**What you should do**
Look below for the lines from the one with "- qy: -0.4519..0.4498" to the one with "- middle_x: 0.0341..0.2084", and copy exactly those lines, both ends included.

**Records supplied**
==========
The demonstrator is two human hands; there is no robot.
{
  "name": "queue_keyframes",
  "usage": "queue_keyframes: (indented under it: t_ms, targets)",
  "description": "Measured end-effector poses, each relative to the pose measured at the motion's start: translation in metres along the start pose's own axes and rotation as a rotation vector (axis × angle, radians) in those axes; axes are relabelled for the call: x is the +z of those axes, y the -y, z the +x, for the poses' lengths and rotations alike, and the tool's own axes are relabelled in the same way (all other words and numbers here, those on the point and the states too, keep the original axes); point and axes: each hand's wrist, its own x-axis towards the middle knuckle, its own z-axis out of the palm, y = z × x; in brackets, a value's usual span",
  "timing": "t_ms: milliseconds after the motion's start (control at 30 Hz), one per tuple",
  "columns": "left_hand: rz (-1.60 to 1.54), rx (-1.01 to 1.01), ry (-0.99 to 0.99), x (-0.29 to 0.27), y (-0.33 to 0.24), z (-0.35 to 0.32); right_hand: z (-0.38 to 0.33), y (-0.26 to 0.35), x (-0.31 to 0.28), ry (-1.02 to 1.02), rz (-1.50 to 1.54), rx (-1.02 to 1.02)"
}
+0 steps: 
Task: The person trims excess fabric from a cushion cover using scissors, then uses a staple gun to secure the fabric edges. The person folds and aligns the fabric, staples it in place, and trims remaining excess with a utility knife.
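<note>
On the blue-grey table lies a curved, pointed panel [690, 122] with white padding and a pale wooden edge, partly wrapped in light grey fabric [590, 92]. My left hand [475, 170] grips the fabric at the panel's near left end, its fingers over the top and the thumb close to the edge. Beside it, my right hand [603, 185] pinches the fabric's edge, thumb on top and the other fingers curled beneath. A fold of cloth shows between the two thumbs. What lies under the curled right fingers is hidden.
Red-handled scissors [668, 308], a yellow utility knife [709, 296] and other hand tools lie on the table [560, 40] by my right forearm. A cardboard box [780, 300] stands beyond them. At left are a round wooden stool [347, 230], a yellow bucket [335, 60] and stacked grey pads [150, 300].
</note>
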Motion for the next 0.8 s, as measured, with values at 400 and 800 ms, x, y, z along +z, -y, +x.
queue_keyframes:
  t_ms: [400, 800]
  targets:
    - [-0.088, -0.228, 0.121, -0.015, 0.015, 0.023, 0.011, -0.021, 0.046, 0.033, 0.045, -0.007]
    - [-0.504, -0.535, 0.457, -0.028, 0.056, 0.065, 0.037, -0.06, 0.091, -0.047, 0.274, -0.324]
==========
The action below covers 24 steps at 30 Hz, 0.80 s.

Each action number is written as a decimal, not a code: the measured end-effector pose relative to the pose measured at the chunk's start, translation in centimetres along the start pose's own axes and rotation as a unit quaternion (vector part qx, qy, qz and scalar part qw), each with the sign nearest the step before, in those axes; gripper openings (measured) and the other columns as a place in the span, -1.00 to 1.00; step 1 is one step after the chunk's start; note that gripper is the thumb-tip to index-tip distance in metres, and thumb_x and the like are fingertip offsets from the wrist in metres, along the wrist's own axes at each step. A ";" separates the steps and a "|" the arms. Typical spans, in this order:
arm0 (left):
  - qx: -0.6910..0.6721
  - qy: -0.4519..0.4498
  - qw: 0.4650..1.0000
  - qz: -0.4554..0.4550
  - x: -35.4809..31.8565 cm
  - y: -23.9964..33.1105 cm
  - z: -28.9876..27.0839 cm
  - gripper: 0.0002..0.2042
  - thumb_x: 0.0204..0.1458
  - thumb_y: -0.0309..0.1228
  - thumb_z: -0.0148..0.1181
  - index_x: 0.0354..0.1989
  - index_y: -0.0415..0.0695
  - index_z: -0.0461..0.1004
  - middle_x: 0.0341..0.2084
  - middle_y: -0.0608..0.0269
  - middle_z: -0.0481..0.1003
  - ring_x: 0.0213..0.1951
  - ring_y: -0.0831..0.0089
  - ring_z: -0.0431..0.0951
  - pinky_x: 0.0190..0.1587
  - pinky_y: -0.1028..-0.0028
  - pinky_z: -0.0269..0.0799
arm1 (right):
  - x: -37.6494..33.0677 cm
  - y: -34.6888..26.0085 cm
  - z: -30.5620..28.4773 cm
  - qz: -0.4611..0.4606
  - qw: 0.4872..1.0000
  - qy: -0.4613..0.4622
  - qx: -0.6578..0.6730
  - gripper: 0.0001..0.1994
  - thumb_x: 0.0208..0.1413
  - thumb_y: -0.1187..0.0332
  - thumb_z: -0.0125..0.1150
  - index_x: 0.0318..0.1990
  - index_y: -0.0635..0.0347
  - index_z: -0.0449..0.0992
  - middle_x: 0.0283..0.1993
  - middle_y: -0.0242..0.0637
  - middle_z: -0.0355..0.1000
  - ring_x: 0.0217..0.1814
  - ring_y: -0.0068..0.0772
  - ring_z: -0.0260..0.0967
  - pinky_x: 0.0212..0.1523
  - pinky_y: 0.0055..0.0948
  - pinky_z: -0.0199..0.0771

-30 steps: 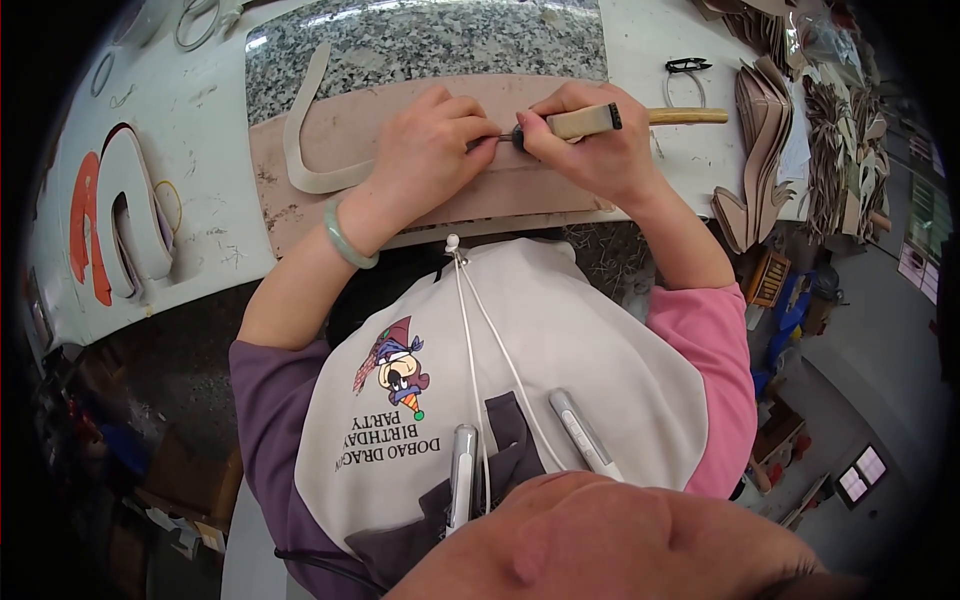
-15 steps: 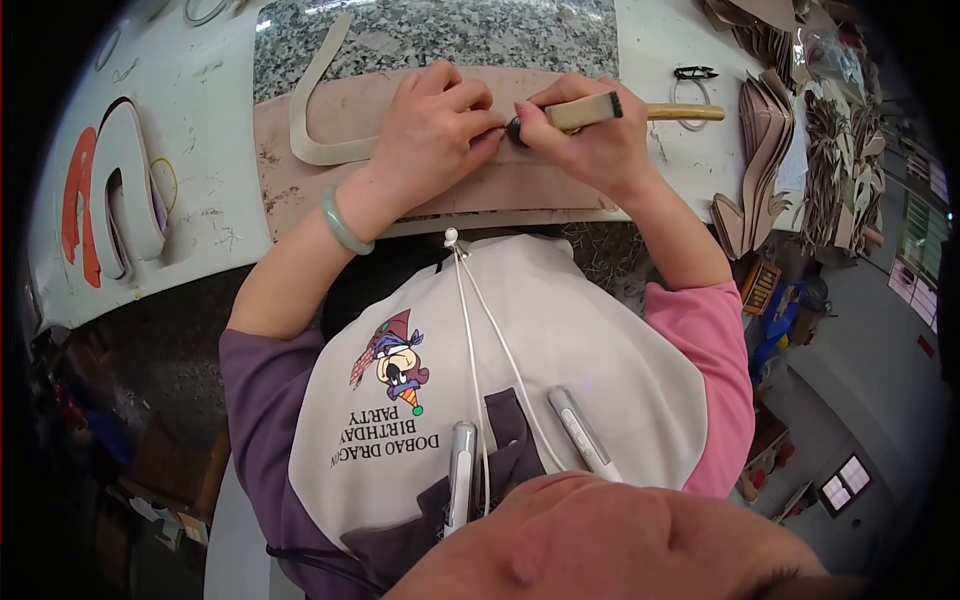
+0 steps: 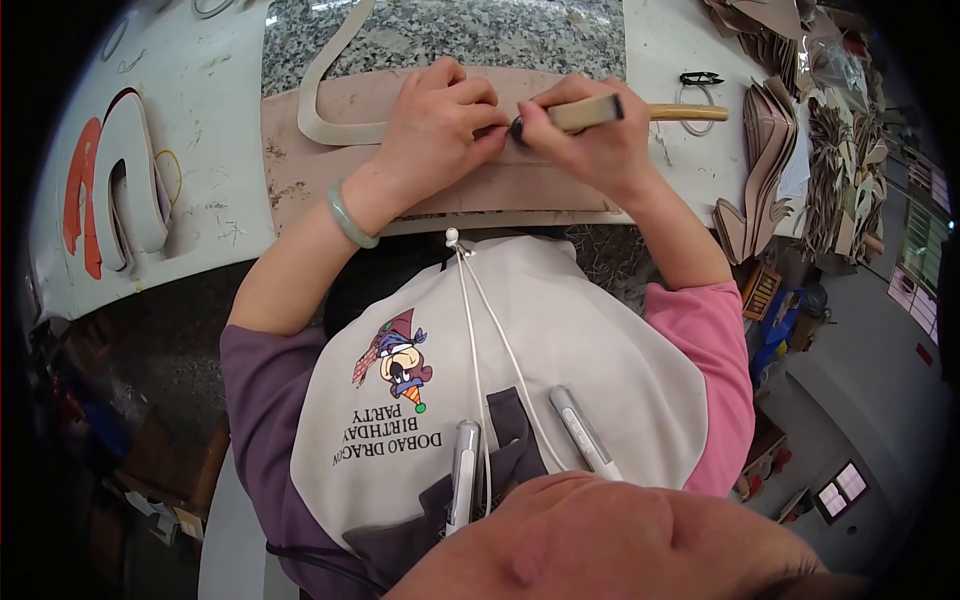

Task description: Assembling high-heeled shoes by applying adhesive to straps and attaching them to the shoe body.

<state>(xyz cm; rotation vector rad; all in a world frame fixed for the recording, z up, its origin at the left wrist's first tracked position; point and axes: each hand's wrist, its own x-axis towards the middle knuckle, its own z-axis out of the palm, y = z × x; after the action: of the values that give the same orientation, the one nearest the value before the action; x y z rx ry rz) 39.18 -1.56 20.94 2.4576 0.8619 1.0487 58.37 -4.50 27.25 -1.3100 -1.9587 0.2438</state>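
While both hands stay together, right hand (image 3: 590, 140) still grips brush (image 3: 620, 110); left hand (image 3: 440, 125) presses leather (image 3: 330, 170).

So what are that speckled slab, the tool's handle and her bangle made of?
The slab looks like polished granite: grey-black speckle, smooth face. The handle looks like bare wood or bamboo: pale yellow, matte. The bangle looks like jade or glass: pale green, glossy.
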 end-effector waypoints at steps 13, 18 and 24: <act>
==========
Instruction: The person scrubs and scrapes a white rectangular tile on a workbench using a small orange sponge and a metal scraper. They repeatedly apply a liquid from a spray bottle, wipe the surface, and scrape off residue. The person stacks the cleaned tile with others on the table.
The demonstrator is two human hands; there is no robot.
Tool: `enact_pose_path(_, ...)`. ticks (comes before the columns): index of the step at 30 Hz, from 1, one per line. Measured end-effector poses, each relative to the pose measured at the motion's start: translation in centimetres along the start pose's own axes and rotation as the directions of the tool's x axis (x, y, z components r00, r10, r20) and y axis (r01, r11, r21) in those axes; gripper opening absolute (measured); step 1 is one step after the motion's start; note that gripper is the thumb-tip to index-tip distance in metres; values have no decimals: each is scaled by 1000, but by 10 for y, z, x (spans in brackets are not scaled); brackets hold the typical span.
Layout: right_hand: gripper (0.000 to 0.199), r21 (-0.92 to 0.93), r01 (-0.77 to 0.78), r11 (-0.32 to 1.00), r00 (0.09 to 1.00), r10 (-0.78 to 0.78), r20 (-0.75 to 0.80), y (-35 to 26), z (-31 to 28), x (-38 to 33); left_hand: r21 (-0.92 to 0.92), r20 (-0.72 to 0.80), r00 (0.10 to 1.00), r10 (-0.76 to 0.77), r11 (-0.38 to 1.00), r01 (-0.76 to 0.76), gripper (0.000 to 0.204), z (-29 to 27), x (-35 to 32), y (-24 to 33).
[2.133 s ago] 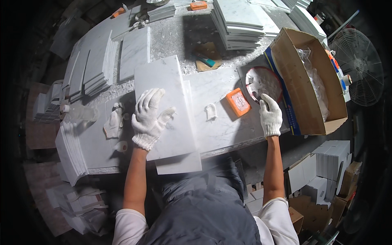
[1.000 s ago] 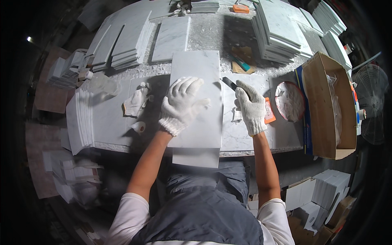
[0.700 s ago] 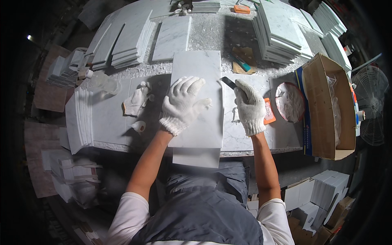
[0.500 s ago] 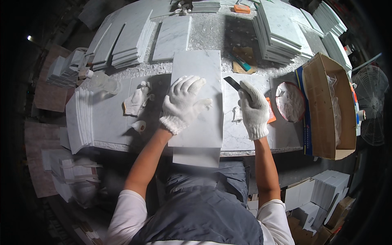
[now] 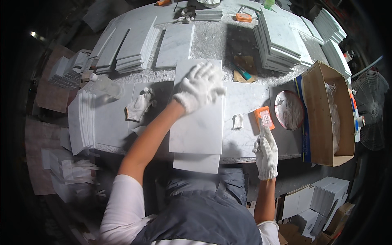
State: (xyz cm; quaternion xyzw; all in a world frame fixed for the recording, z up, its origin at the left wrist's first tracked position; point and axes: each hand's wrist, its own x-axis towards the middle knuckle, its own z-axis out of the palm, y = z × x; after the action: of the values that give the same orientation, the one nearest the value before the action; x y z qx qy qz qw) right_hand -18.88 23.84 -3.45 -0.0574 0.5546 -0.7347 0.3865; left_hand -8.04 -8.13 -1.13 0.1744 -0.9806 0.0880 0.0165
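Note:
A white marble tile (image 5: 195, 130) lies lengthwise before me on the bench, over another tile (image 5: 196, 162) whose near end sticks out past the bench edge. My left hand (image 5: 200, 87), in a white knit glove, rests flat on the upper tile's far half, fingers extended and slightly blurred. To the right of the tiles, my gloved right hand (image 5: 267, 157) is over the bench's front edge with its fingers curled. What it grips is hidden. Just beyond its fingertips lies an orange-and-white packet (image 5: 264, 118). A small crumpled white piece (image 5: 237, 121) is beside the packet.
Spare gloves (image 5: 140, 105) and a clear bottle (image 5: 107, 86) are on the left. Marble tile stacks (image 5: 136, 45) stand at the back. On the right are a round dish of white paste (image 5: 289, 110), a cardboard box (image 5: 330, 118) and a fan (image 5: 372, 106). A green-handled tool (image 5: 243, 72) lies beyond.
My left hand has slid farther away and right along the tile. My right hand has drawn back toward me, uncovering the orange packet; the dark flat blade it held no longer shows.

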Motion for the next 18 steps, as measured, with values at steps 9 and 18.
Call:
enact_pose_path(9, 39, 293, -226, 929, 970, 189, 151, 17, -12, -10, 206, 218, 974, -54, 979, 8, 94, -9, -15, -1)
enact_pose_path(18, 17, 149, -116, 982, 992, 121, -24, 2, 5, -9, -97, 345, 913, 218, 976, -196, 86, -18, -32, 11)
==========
**Answer box**
  - qy: -0.4519..0.4498
  - qw: 0.4650..1.0000
  - qz: -0.4554..0.4550
  - x: -35.4809..31.8565 cm
  - y: -23.9964..33.1105 cm
  - z: -28.9876..27.0839 cm
  - gripper: 0.0002..0.2042
  - thumb_x: 0.0204..0.1458
  - thumb_y: -0.0309..0.1228
  - thumb_z: -0.0148..0.1181
  - index_x: 0.0354..0.1989
  - index_y: -0.0415..0.0695
  - index_z: -0.0461..0.1004
  - middle_x: 0.0341..0.2084

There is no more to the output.